Following are the considerations for the development and Implementation of software solutions in a PCI-DSS Compliant Environment. These should be treated as functional and/or quality requirements while developing PCI DSS Compliant solution.
- Ensure that all system components and software are protected from known vulnerabilities by having the latest vendor supplied security patches installed. Install critical security patches within one month of release. This applies to all frameworks as well as operating systems and other software installed in production environment.
The PCI-DSS requires that access to all systems in the payment processing environment be protected through use of unique users and complex passwords. Unique user accounts indicate that every account used is associated with an individual user with no use of generic group accounts used by more than one user. Additionally any default accounts provided with operating systems, databases and/or devices should be removed/disabled/renamed as soon as possible.
E.g. Default administrator accounts include “administrator” (Windows systems), “sa” (SQL/MSDE), and “root” (UNIX/Linux) should be disabled or removed.
The PCI-DSS standard requires the following password complexity for compliance (often referred to as using “strong passwords”):
a. Passwords must be at least 7 characters
b. Passwords must include both numeric and alphabetic characters
c. Passwords must be changed at least every 90 days
d. New passwords can’t be the same as the last 4 passwords
The PCI-DSS user account requirements beyond uniqueness and password complexity are as follows:
a. If an incorrect password is provided 6 times the account should be locked out
b. Account lock out duration should be at least 30 min. (or until an administrator resets it)
c. Sessions idle for more than 15 minutes should require re-entry of username and password to reactivate the session.

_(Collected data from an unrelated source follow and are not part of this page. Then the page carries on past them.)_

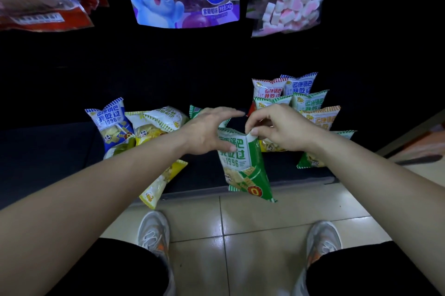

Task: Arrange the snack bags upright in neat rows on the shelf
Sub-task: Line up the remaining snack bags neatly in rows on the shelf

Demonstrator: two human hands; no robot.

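At frame centre, the green snack bag (pixel 245 165) is being pinched at its top by the right hand (pixel 277 127); the left hand (pixel 207 132) is being held spread alongside.

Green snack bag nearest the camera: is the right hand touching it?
Touching. Head view: right hand pinches the top edge of the green snack bag.

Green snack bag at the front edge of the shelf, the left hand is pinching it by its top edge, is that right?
Not quite. The head view shows the right hand pinching the green snack bag by its top edge, at the front edge of the shelf. The left hand is open beside the bag.
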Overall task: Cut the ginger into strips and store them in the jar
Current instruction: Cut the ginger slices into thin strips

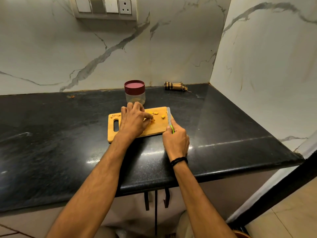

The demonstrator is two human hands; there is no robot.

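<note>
Left hand [133, 121] grip pinches a yellow ginger piece [151, 119] on the rectangular wooden cutting board [157, 127]. Right hand [175, 141] grip is wrapped round the green-handled knife [169, 116]. Maroon-lidded clear plastic jar [135, 92] stands just behind the board on the black stone counter [51, 134].

Rolled cloth [174, 86], switch panel [104, 7], black counter [51, 134]
</note>
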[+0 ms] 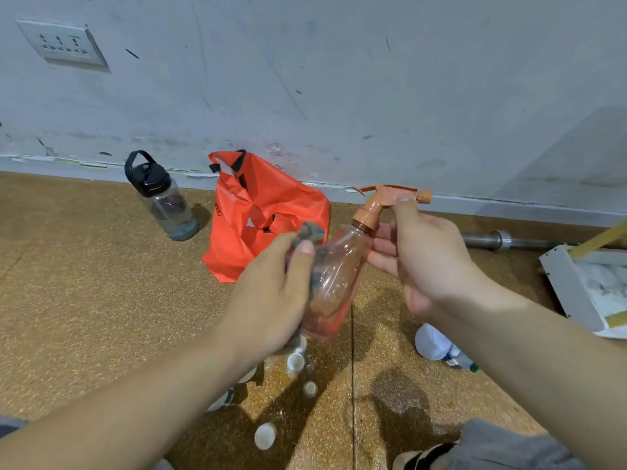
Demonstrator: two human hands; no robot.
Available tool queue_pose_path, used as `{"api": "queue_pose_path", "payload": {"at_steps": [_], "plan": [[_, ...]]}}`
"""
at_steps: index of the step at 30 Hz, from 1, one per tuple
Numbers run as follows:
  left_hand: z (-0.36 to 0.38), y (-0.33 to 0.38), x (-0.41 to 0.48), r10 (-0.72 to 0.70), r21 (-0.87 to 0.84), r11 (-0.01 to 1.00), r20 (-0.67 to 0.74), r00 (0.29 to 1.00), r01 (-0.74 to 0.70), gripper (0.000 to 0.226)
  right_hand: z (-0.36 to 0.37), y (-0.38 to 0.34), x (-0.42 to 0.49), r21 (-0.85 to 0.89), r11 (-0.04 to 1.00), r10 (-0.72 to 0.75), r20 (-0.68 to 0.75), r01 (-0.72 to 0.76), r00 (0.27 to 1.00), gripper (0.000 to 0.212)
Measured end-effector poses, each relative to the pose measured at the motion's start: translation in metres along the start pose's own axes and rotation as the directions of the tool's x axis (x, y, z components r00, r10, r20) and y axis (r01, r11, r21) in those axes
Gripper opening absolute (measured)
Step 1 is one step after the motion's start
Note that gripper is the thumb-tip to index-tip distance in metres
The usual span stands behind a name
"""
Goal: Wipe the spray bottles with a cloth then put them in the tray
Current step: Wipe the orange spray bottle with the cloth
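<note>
While a sandalled foot (420, 456) rested at the near edge of the speckled floor (84, 300), several small white-capped bottles (295, 361) stood beneath the person's forearms, too hidden to tell whether they were sprayers. A white bottle (436, 342) lay on its side just right of them, beyond a dark damp patch (400, 395).

Above these, both hands were clamped on the job. The left hand (271, 286) was curled round a grey cloth (310, 232), pressing it to the clear body of a spray bottle (339, 276). The right hand (427, 262) pinched the neck under the orange trigger head (390, 195), thumb up against it. That grip probably served to steady the bottle so the cloth could rub without it turning. The bottle was held in the air, tilted with its head leaning away to the right, so wiping appeared to be under way and the bottle not yet put away.

A white tray (563, 286) sat at the right edge, well apart from the bottle, within reach of the right arm. It held something white that could not be made out.

Farther back, a red bag (261, 212) slumped near the wall, with a black-lidded water bottle (163, 201) to its left and a metal bar (492, 239) lying along the skirting. A wall socket (64, 44) sat high at the far left.
</note>
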State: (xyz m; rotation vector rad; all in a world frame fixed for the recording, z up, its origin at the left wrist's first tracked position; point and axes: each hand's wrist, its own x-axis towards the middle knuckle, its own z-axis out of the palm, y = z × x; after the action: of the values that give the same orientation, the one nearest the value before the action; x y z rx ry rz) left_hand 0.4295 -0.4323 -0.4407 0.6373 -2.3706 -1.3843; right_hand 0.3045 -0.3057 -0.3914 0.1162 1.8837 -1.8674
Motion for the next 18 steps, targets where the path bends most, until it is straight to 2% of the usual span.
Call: {"api": "queue_pose_path", "payload": {"at_steps": [1,2,3,4,5,7,8,9,10,11,13,14,15,18], "plan": [[-0.002,0.001,-0.002,0.217,0.228,0.948,0.044,0.975,-0.221,0.036,0.002,0.003,-0.002,-0.021,1.000,-0.002,0.003,0.002,1.000,0.039],[-0.001,-0.002,-0.003,0.349,0.385,0.846,0.123,0.929,-0.369,0.046,0.005,0.006,-0.004,-0.046,0.999,-0.007,0.005,0.007,1.000,0.040],[0.001,-0.001,-0.005,0.402,0.455,0.777,0.173,0.899,-0.435,0.056,0.007,0.008,-0.007,-0.076,0.997,-0.021,0.007,0.021,1.000,0.043],[0.003,-0.005,-0.005,0.399,0.457,0.777,0.175,0.900,-0.433,0.060,0.009,0.010,-0.007,-0.105,0.993,-0.047,0.014,0.048,0.999,0.046],[0.004,-0.006,-0.005,0.363,0.415,0.820,0.158,0.918,-0.395,0.060,0.011,0.010,-0.008,-0.124,0.990,-0.071,0.022,0.074,0.997,0.048],[0.002,-0.009,-0.003,0.253,0.201,0.942,0.101,0.962,-0.268,0.043,0.012,0.006,-0.008,-0.116,0.990,-0.083,0.029,0.086,0.996,0.048],[0.002,-0.013,-0.001,0.140,0.037,0.989,0.073,0.987,-0.143,0.033,0.011,0.003,-0.007,-0.095,0.992,-0.079,0.025,0.081,0.997,0.046],[0.002,-0.015,0.000,-0.018,-0.147,0.989,0.066,0.998,0.028,0.032,0.009,0.000,-0.006,-0.070,0.995,-0.076,0.018,0.078,0.997,0.044],[0.003,-0.015,0.001,-0.187,-0.331,0.920,0.106,0.977,0.212,0.037,0.007,-0.002,-0.005,-0.045,0.996,-0.076,0.012,0.076,0.997,0.042],[0.005,-0.015,0.000,-0.319,-0.479,0.793,0.202,0.926,0.377,0.044,0.005,-0.005,-0.005,-0.018,0.997,-0.073,0.005,0.073,0.997,0.040],[0.009,-0.009,-0.007,-0.428,-0.644,0.485,0.416,0.803,0.592,0.058,0.003,-0.011,-0.006,0.029,0.998,-0.055,-0.025,0.056,0.998,0.037],[0.010,-0.008,-0.009,-0.447,-0.677,0.389,0.455,0.771,0.625,0.063,0.002,-0.013,-0.005,0.052,0.998,-0.035,-0.040,0.038,0.999,0.036],[0.011,-0.007,-0.010,-0.457,-0.703,0.336,0.460,0.761,0.627,0.068,0.001,-0.014,-0.004,0.077,0.997,-0.016,-0.049,0.019,0.999,0.035],[0.012,-0.001,-0.008,-0.488,-0.767,0.268,0.414,0.769,0.583,0.076,0.004,-0.010,-0.003,0.109,0.994,0.017,-0.058,-0.011,0.998,0.036]]}}
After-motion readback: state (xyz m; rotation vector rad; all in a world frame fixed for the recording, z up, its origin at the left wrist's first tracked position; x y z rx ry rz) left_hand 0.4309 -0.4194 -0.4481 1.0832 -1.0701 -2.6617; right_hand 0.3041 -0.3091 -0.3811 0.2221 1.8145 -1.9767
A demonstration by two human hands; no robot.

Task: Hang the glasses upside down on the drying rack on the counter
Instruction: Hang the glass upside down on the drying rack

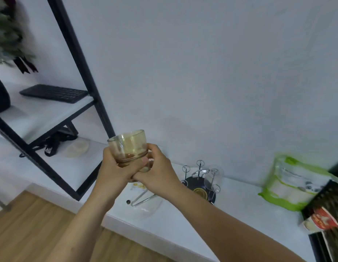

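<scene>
Both hands are wrapped around the bottom of a yellow-brown glass (127,146), the left hand (113,171) and the right hand (156,167) pressed together under it, and the glass is up in the air with its open mouth on top, left of the drying rack (200,183). The rack stands on the white counter (240,203) near the wall, and one clear glass (213,178) seems to hang on it already. To do this well, I think the person should turn the glass over slowly, keep a firm hold, and slide its mouth down over a free peg without bumping the clear glass.
</scene>
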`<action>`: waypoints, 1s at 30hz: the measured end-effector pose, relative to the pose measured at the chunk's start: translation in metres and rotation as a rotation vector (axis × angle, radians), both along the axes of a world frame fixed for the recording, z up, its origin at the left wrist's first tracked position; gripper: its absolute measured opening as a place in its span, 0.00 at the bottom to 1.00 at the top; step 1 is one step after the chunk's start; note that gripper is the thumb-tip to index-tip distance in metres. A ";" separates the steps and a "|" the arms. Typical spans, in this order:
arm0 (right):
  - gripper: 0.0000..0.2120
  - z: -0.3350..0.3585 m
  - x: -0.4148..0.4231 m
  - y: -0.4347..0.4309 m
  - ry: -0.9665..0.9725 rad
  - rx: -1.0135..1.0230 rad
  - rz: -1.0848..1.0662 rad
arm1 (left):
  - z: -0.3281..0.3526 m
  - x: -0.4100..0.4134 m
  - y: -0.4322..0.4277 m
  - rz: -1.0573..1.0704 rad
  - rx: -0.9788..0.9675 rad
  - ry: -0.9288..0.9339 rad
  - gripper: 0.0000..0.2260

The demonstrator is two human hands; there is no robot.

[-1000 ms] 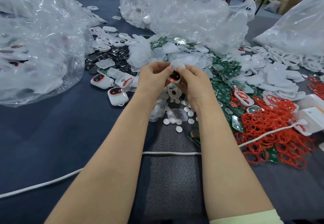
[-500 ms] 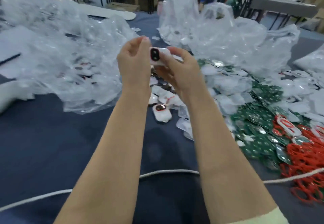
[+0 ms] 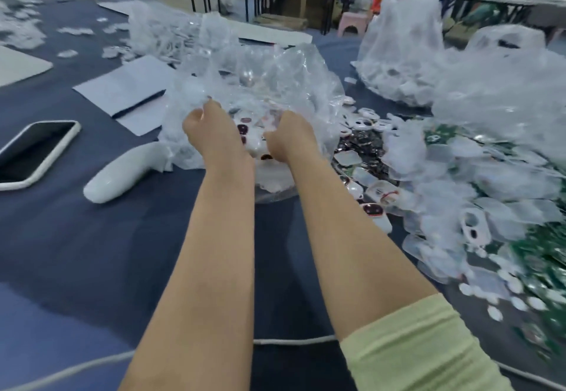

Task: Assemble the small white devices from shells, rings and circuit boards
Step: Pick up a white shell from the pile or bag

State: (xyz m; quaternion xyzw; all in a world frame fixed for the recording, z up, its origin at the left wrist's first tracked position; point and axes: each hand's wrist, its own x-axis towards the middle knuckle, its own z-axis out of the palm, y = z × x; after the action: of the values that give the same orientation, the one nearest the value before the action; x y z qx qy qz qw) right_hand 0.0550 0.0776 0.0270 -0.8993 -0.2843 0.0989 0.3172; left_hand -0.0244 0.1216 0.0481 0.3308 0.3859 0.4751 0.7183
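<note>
A crumpled clear plastic bag (image 3: pixel 260 78) lies open ahead of me, with several finished white devices (image 3: pixel 243 129) with dark red-ringed windows inside. My left hand (image 3: pixel 208 127) pinches the bag's near left edge with curled fingers. My right hand (image 3: pixel 291 135) is curled at the bag's mouth, fingers turned away, so what it holds is hidden. More finished devices (image 3: pixel 372 208) lie on the cloth to the right, beside clear white shells (image 3: pixel 490 182) and green circuit boards (image 3: pixel 441 133).
A phone (image 3: pixel 33 148) and a white handle-shaped tool (image 3: pixel 122 173) lie at the left. Paper sheets (image 3: pixel 128 84) sit behind them. Large bags of white parts (image 3: pixel 404 47) stand at the back right. Small white discs (image 3: pixel 496 311) and a white cord (image 3: pixel 294 341) lie near me.
Both hands went from holding a white device up in front of me to the bag on the left. My view swung left; the device is out of sight.
</note>
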 end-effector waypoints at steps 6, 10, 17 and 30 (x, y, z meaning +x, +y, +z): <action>0.08 0.017 0.020 -0.077 0.115 0.598 -0.137 | 0.019 0.032 -0.065 -0.214 0.152 -0.101 0.05; 0.13 0.025 0.033 -0.162 0.066 0.788 -0.329 | 0.020 0.058 -0.131 -0.448 0.170 -0.185 0.05; 0.08 0.000 0.041 -0.297 -0.055 0.302 -0.547 | -0.012 0.086 -0.236 -0.834 0.084 -0.120 0.07; 0.23 -0.034 0.040 -0.310 -0.108 0.366 -0.413 | -0.046 0.095 -0.238 -0.697 0.424 0.129 0.06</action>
State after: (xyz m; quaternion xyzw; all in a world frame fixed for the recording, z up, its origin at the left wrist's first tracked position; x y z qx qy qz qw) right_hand 0.0945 -0.2321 -0.0065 -0.8699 -0.1247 -0.0691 0.4721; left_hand 0.0709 -0.1161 0.0017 0.6114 0.1886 0.2507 0.7265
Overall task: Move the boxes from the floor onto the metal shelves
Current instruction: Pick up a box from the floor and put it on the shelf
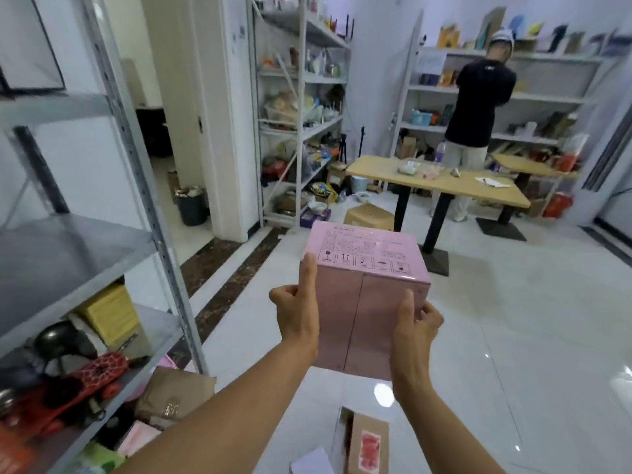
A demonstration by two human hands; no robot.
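Observation:
A pink box (367, 268) with printed shipping symbols hangs in the air at the centre of the view, above the white tiled floor. My left hand (297, 307) grips its left side, thumb lying up along the edge. My right hand (415, 323) grips its lower right corner, thumb on the near face. The grey metal shelves (78, 244) stand to the left; one bare grey board is at about box height. A brown box with a red label (367, 444) lies on the floor below my arms.
The lower left shelf holds a yellow box (109, 311), a dark helmet (56, 338) and a red toy (92, 378). A brown paper bag (174, 393) sits under it. Ahead stand a wooden table (441, 183), a cardboard box (369, 215), more shelving, and a person (478, 107) at the far shelves.

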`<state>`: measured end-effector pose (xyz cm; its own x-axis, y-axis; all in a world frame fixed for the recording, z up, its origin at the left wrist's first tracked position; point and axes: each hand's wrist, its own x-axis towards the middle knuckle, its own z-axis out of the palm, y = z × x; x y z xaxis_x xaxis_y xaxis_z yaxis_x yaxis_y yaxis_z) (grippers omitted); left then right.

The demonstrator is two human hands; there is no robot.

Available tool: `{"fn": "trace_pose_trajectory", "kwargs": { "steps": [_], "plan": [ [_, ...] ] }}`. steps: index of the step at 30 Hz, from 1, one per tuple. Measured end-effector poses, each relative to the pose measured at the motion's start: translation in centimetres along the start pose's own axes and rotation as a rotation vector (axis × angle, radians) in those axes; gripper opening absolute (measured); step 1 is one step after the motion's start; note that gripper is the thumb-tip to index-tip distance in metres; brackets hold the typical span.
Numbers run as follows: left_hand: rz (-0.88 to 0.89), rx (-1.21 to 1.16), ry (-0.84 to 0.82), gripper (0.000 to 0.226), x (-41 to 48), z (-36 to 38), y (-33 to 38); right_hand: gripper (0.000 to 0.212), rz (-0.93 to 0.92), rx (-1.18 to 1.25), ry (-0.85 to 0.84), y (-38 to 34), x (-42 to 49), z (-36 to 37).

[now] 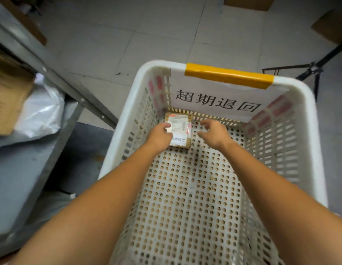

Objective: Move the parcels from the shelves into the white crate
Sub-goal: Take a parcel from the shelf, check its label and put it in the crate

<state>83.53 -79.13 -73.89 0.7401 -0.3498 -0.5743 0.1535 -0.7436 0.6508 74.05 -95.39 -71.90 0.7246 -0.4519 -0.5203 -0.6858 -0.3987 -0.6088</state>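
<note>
Grey tiled floor [109, 44] underfoot in a parcel storeroom, viewed from above. At left, a metal shelf [57, 73], loaded with a brown cardboard box [7, 96], a white plastic bag [44, 111] and grey mailer bags [19, 178], none yet moved.

Leaned over the white crate [126, 111] on the floor, both bare arms reaching in. Gripped with the left hand [160, 136], fingers curled over the left edge, a small brown parcel [180, 129] lying flat in the crate's far-left corner, seemingly resting on the perforated bottom. Just beyond it, on the far wall, a paper sign [214, 96] fixed to the rim with yellow tape [229, 75].

Held the right hand [214, 132] just right of the parcel, fingers loosely curled, gripping nothing and apparently clear of the carton.

Judged light and stiff: a small taped carton, unlikely to sag or crush under a one-handed hold. Glossy label and tape on the top face probably slick, so better taken by two opposite side edges than pressed from above. Contents unknown, so fragility impossible to tell. Looked to be the only parcel in the crate, with most of the job left.

At far right, a black tripod [311, 71] and another cardboard box [330, 25] on the floor.
</note>
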Motion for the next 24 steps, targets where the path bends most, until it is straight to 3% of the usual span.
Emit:
{"fn": "trace_pose_trajectory", "kwargs": {
  "steps": [5, 12, 24],
  "plan": [
    [0.148, 0.293, -0.068, 0.045, -5.7, -5.2, 7.0, 0.047, -0.007, -0.172, 0.024, -3.9, -6.6, -7.2],
    [0.316, 0.512, -0.105, 0.044, -13.6, -11.5, 16.1, 0.048, 0.052, -0.2, 0.109, -9.2, -15.8, -15.2],
    [0.745, 0.795, -0.16, 0.044, -28.5, -19.3, 28.8, 0.043, 0.185, -0.253, 0.426, -17.9, -36.6, -24.1]
  ]
}}
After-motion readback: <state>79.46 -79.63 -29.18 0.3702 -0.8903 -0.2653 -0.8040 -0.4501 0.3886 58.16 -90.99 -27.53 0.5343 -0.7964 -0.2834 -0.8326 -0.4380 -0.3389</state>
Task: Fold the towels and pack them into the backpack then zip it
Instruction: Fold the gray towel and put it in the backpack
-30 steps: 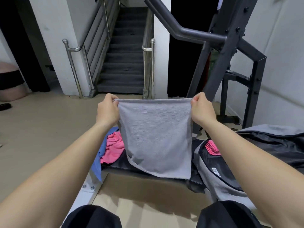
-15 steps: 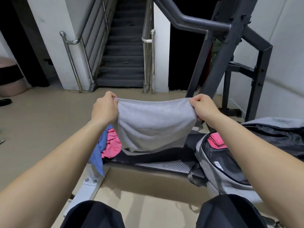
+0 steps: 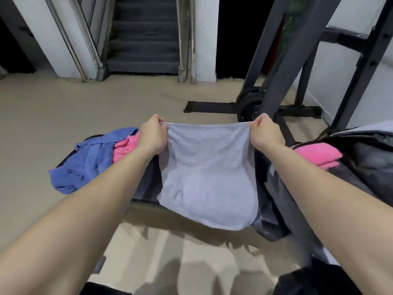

d. Do not use group, shared or generic user accounts
PCI DSS applies wherever account data is stored, processed or transmitted. The primary account number is the defining factor in the applicability of PCI DSS requirements. PCI DSS requirements are applicable if a primary account number (PAN) is stored, processed, or transmitted. If PAN is not stored, processed or transmitted, PCI DSS requirements do not apply.
The following table illustrates commonly used elements of cardholder and sensitive authentication data, whether storage of each data element is permitted or prohibited, and whether each data element must be protected. This table is not exhaustive, but is presented to illustrate the different types of requirements that apply to each data element.
- Removal of custom application accounts, user IDs, and passwords before applications become active or are released to customers.
- Review of custom code prior to release to production or customers in order to identify any potential coding vulnerability.
- There should be separate development/test and production environments.
- Reduce the number of personnel with access to the production environment and cardholder data minimizes risk and helps ensure that access is limited to those individuals with a business need to know.
- Production data (live PANs) are not used for testing or development.
- Test data and accounts should be removed from production code before the application becomes active.